:: YOUR OBJECTIVE ::
Once the line with "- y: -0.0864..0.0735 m" is found in the entries below, repeat it and each following line exactly, up to and including the line with "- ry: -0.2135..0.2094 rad". Add no other lines.

- - - - - - -

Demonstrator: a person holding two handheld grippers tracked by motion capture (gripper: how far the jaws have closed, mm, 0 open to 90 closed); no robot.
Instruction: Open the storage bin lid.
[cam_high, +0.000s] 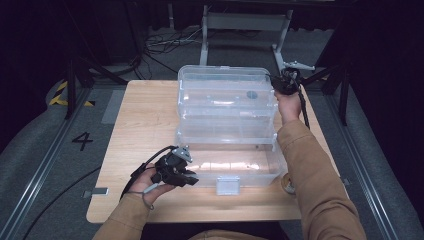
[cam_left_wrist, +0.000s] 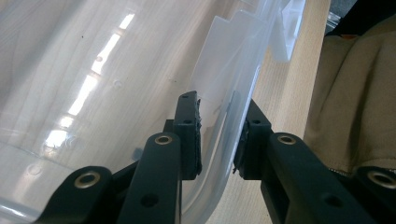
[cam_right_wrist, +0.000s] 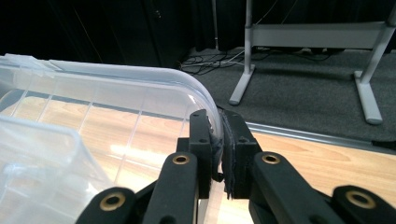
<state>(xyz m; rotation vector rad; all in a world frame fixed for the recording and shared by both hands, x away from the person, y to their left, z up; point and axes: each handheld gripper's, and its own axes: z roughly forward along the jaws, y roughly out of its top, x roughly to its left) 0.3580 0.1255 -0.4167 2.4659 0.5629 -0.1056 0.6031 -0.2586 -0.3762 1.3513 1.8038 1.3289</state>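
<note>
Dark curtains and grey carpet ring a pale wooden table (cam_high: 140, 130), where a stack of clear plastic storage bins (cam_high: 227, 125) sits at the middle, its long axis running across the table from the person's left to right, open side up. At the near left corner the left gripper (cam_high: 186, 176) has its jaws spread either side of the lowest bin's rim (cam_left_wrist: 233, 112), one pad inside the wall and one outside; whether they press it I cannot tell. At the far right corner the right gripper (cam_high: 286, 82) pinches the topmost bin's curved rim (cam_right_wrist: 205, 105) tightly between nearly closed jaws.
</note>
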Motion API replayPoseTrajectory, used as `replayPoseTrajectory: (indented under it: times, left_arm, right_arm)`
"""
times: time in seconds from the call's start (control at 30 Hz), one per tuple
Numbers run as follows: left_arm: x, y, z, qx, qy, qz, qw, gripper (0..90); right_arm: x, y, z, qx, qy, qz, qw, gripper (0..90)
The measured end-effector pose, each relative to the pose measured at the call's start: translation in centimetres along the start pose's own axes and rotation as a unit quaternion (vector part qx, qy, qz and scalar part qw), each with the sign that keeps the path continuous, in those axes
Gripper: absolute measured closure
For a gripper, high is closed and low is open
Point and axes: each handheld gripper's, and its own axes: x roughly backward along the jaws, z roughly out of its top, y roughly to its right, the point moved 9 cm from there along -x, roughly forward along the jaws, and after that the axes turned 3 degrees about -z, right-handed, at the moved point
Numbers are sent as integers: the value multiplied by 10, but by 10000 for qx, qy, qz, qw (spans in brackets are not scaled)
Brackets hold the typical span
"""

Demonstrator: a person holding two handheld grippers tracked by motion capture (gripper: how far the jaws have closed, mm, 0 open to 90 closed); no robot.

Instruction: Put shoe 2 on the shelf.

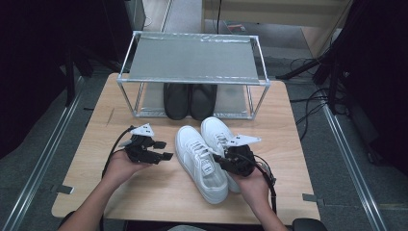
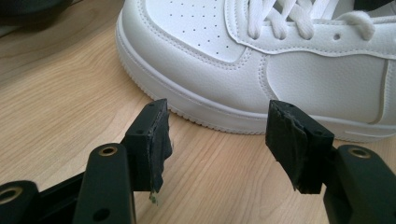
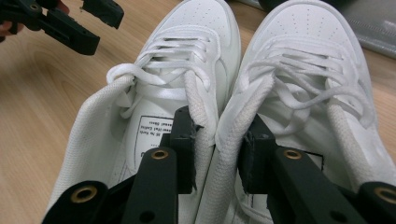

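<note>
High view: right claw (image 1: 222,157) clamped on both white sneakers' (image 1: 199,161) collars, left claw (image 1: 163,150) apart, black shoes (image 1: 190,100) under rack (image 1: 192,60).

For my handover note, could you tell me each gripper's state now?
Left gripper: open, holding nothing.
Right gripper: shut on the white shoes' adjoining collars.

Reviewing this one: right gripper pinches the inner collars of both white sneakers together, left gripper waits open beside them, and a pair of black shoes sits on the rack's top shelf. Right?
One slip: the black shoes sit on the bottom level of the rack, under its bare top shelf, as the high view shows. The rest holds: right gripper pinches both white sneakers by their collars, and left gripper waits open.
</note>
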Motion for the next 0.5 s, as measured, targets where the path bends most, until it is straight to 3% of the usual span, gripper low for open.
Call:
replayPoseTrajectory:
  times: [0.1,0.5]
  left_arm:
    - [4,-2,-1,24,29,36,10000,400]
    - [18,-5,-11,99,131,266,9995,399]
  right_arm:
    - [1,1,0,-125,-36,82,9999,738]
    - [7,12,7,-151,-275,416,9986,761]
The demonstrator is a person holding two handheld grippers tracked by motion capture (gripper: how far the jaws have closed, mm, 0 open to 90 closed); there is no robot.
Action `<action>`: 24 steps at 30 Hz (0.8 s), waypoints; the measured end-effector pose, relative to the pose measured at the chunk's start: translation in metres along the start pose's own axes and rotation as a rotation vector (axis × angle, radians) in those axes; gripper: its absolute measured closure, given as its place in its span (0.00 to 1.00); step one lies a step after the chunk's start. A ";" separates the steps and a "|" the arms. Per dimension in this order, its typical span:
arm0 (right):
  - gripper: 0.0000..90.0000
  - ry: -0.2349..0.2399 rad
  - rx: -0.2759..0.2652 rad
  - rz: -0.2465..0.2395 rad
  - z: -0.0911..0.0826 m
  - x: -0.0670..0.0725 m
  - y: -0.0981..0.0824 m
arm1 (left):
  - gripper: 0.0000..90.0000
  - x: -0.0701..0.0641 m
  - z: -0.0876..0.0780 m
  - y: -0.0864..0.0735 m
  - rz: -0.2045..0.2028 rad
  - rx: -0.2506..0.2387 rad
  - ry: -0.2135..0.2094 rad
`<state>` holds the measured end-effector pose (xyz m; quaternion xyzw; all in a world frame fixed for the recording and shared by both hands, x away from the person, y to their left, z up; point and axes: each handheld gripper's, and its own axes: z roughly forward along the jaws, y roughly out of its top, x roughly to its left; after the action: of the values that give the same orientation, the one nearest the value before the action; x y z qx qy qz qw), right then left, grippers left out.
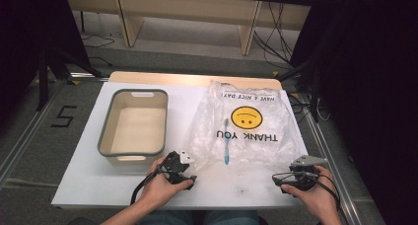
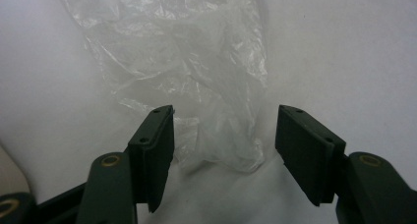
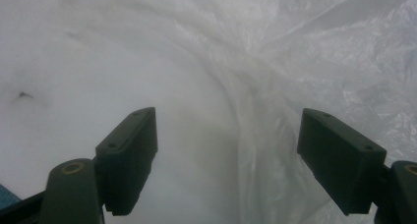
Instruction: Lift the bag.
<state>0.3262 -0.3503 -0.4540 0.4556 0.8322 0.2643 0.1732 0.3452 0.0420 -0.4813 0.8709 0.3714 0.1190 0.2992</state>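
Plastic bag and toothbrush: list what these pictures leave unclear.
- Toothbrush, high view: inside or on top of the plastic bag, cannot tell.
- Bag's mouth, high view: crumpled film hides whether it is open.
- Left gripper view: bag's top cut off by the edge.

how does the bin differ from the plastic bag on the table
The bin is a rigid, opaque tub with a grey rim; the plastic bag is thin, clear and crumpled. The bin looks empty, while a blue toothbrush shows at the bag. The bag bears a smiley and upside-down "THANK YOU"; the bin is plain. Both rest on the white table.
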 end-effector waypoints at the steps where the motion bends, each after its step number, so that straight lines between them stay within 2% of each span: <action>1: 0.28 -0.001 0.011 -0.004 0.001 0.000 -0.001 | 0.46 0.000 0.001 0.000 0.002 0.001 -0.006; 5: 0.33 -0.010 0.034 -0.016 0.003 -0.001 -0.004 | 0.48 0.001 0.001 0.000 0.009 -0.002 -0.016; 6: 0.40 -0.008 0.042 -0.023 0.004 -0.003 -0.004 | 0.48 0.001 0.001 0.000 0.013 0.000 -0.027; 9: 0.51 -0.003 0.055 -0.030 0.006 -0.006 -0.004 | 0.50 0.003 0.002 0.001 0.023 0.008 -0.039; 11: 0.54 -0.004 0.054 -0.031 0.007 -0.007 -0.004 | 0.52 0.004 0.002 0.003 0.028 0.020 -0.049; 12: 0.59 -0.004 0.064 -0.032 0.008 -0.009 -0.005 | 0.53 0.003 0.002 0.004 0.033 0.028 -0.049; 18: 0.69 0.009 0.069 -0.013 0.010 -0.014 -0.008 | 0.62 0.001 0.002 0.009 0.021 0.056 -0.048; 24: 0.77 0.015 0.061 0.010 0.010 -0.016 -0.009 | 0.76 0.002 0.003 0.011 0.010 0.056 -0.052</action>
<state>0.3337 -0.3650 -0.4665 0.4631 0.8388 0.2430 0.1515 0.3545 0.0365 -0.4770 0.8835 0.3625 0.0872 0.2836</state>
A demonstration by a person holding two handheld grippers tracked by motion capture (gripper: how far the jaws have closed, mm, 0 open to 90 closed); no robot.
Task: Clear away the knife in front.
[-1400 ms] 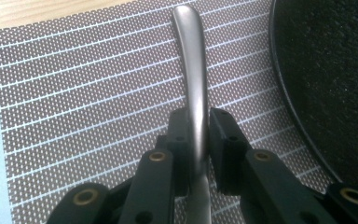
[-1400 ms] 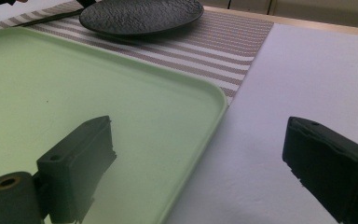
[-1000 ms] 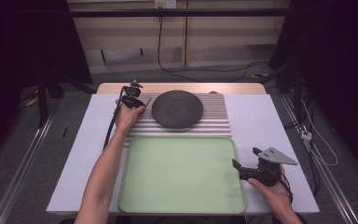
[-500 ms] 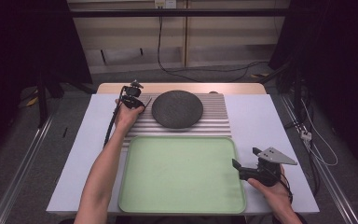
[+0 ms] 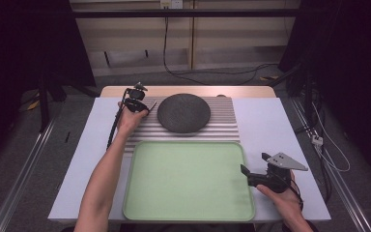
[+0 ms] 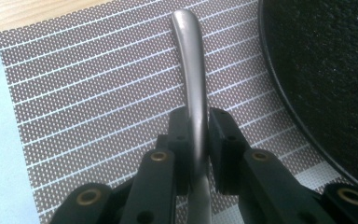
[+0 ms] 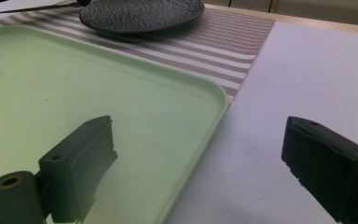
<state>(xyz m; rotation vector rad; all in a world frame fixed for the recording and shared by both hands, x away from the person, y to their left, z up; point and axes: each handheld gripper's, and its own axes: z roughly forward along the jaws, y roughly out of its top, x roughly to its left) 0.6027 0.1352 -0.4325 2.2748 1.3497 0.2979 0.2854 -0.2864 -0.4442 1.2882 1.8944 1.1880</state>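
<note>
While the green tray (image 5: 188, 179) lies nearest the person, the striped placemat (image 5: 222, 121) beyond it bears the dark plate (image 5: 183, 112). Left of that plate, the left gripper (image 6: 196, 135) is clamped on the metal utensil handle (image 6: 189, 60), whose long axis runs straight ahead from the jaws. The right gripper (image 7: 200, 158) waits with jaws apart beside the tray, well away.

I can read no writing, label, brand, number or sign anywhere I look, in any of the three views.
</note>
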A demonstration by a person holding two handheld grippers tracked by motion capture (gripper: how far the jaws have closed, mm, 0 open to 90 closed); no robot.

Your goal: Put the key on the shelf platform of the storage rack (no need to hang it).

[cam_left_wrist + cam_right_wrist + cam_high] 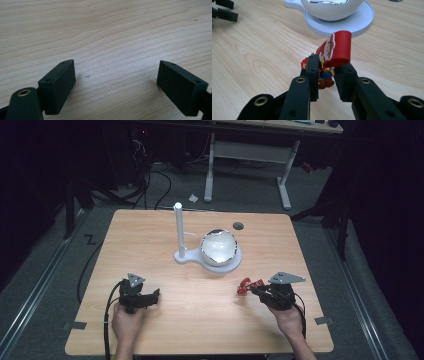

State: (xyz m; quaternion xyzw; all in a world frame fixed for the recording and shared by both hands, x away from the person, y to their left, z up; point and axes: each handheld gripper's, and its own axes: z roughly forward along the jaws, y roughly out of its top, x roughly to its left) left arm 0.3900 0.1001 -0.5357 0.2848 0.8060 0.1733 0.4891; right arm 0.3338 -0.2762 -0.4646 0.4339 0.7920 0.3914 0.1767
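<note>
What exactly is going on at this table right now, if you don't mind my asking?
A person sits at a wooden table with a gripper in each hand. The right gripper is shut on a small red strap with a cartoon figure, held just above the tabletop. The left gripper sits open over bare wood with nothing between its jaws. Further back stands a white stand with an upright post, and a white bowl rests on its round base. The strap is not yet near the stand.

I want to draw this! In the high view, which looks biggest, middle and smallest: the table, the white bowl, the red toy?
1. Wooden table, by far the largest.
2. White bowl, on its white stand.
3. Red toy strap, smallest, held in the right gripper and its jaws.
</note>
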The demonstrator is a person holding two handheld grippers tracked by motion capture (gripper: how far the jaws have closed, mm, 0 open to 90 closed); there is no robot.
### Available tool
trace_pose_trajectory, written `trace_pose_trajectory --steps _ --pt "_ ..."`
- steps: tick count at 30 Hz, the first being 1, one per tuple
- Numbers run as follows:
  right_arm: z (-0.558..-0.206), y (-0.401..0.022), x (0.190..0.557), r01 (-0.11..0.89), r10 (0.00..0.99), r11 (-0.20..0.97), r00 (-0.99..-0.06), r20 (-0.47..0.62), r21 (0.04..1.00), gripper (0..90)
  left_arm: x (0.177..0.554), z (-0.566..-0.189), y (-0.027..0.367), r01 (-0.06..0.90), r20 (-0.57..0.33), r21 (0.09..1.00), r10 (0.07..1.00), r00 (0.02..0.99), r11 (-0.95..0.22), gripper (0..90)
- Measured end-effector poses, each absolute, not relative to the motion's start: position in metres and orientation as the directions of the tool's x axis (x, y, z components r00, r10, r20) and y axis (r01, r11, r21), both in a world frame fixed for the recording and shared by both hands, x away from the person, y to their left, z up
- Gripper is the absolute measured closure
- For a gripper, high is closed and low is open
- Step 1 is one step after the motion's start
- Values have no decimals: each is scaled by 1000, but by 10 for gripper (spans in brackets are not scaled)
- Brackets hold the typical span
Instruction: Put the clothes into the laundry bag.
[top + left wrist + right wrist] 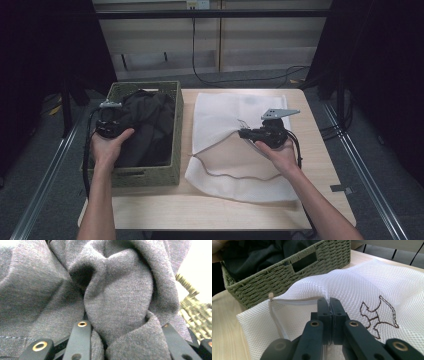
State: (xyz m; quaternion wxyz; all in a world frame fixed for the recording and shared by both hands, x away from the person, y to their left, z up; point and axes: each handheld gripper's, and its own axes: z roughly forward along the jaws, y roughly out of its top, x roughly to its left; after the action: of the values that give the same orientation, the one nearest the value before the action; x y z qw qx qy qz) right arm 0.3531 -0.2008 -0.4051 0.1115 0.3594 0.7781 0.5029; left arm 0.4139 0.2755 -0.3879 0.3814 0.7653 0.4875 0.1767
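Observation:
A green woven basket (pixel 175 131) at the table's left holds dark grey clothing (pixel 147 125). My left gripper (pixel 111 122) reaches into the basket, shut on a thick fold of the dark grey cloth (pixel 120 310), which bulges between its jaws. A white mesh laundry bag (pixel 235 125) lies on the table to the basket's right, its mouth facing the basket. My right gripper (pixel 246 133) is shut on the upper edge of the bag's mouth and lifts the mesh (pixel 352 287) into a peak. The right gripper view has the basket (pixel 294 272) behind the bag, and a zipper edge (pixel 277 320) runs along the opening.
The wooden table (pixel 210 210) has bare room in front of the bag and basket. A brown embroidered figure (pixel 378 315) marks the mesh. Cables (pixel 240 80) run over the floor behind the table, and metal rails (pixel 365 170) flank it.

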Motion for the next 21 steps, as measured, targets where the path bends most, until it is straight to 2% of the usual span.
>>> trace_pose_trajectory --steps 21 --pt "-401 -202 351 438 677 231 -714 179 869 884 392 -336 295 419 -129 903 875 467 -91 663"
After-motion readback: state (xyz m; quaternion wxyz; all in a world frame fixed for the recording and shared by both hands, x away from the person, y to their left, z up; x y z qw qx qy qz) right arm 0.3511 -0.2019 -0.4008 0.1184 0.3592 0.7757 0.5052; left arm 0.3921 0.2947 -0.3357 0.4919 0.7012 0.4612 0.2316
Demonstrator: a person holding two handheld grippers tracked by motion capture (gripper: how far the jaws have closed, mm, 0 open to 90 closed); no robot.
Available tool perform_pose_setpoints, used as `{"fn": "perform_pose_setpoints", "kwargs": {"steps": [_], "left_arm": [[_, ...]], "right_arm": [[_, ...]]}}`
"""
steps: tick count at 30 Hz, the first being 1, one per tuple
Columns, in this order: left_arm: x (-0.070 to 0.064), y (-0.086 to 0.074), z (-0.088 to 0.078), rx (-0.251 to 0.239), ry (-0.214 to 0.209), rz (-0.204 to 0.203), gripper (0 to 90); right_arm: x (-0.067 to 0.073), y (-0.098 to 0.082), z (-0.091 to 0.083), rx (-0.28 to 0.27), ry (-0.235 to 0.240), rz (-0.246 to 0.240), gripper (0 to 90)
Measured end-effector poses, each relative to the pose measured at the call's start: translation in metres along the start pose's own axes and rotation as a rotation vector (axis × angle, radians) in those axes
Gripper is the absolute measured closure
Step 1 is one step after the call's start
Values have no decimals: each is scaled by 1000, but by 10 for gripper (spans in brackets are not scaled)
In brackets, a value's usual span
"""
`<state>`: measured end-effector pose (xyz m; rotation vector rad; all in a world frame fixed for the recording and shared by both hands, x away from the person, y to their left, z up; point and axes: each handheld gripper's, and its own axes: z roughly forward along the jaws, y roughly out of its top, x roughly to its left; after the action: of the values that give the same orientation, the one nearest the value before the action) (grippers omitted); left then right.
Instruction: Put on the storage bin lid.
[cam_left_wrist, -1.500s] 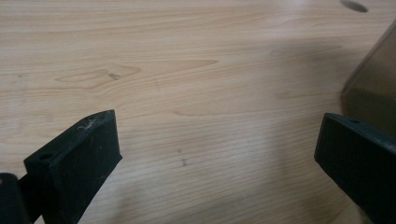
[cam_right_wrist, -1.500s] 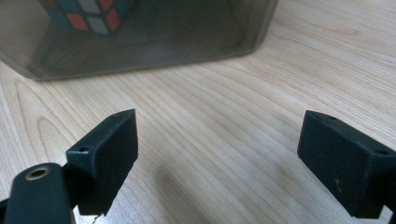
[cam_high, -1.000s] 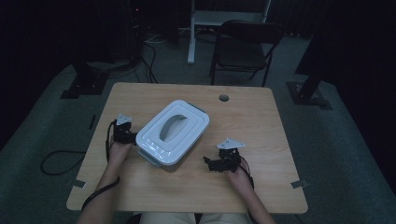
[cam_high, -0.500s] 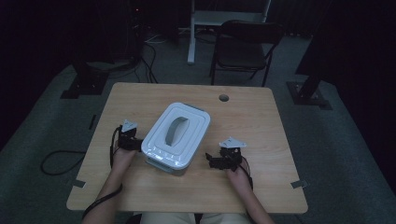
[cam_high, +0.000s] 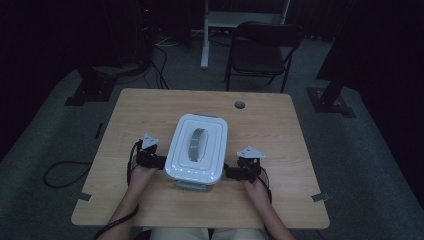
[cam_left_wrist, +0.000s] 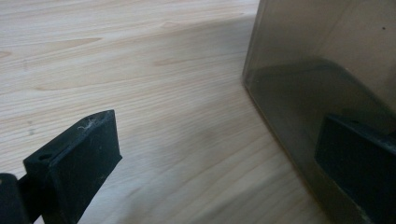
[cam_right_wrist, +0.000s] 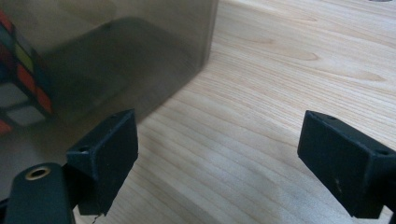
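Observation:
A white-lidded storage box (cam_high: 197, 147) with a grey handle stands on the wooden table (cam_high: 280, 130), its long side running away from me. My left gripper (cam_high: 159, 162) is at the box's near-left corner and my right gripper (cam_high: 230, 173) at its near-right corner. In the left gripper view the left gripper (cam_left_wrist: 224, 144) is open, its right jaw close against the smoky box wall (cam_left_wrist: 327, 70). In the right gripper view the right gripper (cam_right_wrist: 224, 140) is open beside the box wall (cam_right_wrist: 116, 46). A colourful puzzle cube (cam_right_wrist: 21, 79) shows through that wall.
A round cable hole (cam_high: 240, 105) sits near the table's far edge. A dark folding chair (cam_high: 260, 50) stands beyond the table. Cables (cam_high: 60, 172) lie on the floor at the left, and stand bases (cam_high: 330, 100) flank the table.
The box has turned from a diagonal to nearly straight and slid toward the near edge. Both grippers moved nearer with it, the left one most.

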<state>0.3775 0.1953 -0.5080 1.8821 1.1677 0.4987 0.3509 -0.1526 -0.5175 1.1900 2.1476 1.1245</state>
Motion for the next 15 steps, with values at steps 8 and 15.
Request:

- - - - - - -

:: ANSWER TO THIS PROBLEM ::
  - y: -0.0864..0.0735 m
  - rz: -0.2045..0.2028 rad
  - rx: -0.2506..0.2387 rad
  - ry: -0.2135..0.2094 rad

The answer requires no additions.